Белосельцев так и остался сидеть на носу, видя, как солдаты прячутся за рубкой, выставив автоматы, слепо, наугад отстреливаются. Рулевой уводил катер к противоположному берегу, из деревни продолжали стрелять, и Соломао, стоя в рост на корме, вцепился в пулемет набухшими руками, поливал хижины. И уже на одной тростниковой кровле завился дымок, и в стенах другой хижины появился язычок пламени.
Больше не стреляли, ни с берега, ни с катера. Стучал мотор, бурлила вода, далеко, желтой точкой, уплывал картуз убитого пулеметчика, и в деревне разгорался пожар, пылали крыши, бледный дым уходил в небо, и хижины были похожи на большие костры, сложенные из ветвей.
– Засада!.. Знали, что мы плывем!.. – Соломао подошел к Белосельцеву, жарко дыша, вытирая локтем текущую изо рта горячую слюну.

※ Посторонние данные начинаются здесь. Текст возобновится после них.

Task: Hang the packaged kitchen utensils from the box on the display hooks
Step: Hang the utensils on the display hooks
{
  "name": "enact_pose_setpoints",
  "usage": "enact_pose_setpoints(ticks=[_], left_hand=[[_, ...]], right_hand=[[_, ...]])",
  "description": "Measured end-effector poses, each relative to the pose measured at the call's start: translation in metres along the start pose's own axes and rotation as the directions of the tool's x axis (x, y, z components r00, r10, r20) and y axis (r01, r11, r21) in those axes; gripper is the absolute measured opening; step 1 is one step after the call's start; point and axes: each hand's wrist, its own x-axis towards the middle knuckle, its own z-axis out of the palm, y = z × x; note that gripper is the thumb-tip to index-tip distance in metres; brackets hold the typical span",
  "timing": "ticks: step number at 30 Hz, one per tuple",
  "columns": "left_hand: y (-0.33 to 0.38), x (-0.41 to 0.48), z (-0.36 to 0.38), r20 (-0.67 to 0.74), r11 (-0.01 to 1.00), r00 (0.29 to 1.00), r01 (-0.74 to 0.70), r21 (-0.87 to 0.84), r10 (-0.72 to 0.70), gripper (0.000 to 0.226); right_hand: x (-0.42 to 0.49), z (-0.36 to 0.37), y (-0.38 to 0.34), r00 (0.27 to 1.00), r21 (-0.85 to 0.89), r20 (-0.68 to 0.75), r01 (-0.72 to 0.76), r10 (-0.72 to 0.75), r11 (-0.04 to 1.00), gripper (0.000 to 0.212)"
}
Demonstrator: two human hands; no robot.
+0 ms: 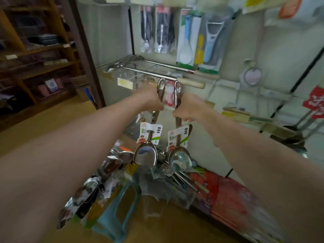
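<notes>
No text is reading legibly: the cards (151,133) on the left spatula (145,156) and right spatula (179,161), the yellow tag (124,83) and the red packet (315,104) are showing only blur.

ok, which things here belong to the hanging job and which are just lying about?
Job: left hand, gripping left spatula; right hand, gripping right spatula; display hook; pile of packaged utensils below.
Lying about: wooden shelves; hung peeler; hung rice spoon.
</notes>
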Motion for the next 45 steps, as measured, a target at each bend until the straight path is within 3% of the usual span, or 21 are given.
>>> enact_pose_setpoints(ticks=[5, 9, 12, 16, 21, 27, 33, 41, 45], left_hand=[[0.061, -0.011, 0.033, 0.011, 0.984, 0.997, -0.078, 0.159, 0.077, 0.025], [0.118, -0.029, 0.062, 0.051, 0.965, 0.984, -0.175, 0.195, 0.168, 0.016], [0.163, -0.047, 0.086, 0.083, 0.948, 0.975, -0.221, 0.229, 0.208, 0.022], [0.217, -0.073, 0.115, 0.118, 0.94, 0.963, -0.263, 0.219, 0.242, 0.022], [0.28, -0.106, 0.142, 0.142, 0.904, 0.935, -0.351, 0.242, 0.325, 0.01], [0.339, -0.142, 0.162, 0.156, 0.872, 0.916, -0.4, 0.282, 0.369, 0.009], [0.386, -0.168, 0.18, 0.162, 0.837, 0.882, -0.471, 0.278, 0.443, 0.01], [0.427, -0.176, 0.2, 0.168, 0.831, 0.855, -0.518, 0.203, 0.491, 0.021], [0.445, -0.173, 0.206, 0.143, 0.835, 0.861, -0.509, 0.21, 0.489, 0.014]], right_hand=[[-0.035, -0.027, 0.055, 0.997, -0.02, -0.045, -0.063, 0.062, 0.998, 0.011], [-0.069, -0.048, 0.107, 0.992, -0.03, -0.07, -0.111, 0.109, 0.993, 0.012], [-0.095, -0.062, 0.151, 0.984, -0.037, -0.097, -0.152, 0.148, 0.988, 0.009], [-0.136, -0.083, 0.204, 0.976, -0.014, -0.088, -0.2, 0.199, 0.98, 0.022], [-0.176, -0.106, 0.265, 0.942, 0.008, -0.149, -0.303, 0.301, 0.953, 0.008], [-0.225, -0.134, 0.323, 0.909, -0.001, -0.189, -0.379, 0.372, 0.925, 0.006], [-0.263, -0.154, 0.361, 0.859, -0.018, -0.236, -0.471, 0.454, 0.882, 0.019], [-0.287, -0.171, 0.388, 0.825, -0.083, -0.294, -0.525, 0.483, 0.847, 0.008], [-0.288, -0.181, 0.396, 0.808, -0.11, -0.36, -0.532, 0.466, 0.839, 0.008]])
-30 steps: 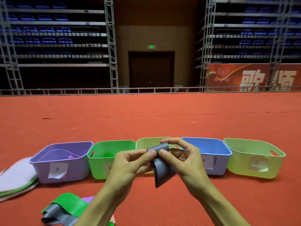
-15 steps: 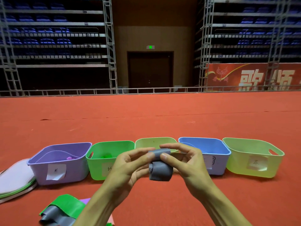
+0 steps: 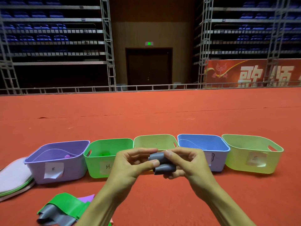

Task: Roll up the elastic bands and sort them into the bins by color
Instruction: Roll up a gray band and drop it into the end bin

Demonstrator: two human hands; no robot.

Солдаты оттаскивали в тень рубки убитого. Белосельцев, что-то вспоминая и желая понять, выстраивал беглые цепи впечатлений и мыслей, стараясь уловить смысл происшедшего. Воронки крутились в мутной желтоватой воде, плыли навстречу катеру, и в одной из них на мгновение возникло лицо Маквиллена, едкое, насмешливое, подмигнуло синим хохочущим глазом. Это он, Маквиллен, искусно заманил его в устье реки Лимпопо, увлек романтическими рассказами, поставил в хижине пулемет. Отвлек на ложную цель от аэродрома подскока, выиграл день, во время которого самолет мог проскользнуть в глубь Мозамбика, забросить в район нефтепровода взрывчатку и диверсантов.
– Маквиллен… – сказал он Соломао. – Сначала Чико, теперь Лимпопо… Может быть, его просто убить?
– С ним надо лучше работать, – ответил Соломао, и это был упрек ему, Белосельцеву.
Впереди закачалась рыбацкая лодка, посаженная на якорь. Ловца не было видно. Когда они приблизились и открылось нутро вытянутой черной пироги, на дне ее лежал убитый полуголый рыбак. Блестела рыбина. Темное влажное дерево лодки усыпали белые бабочки.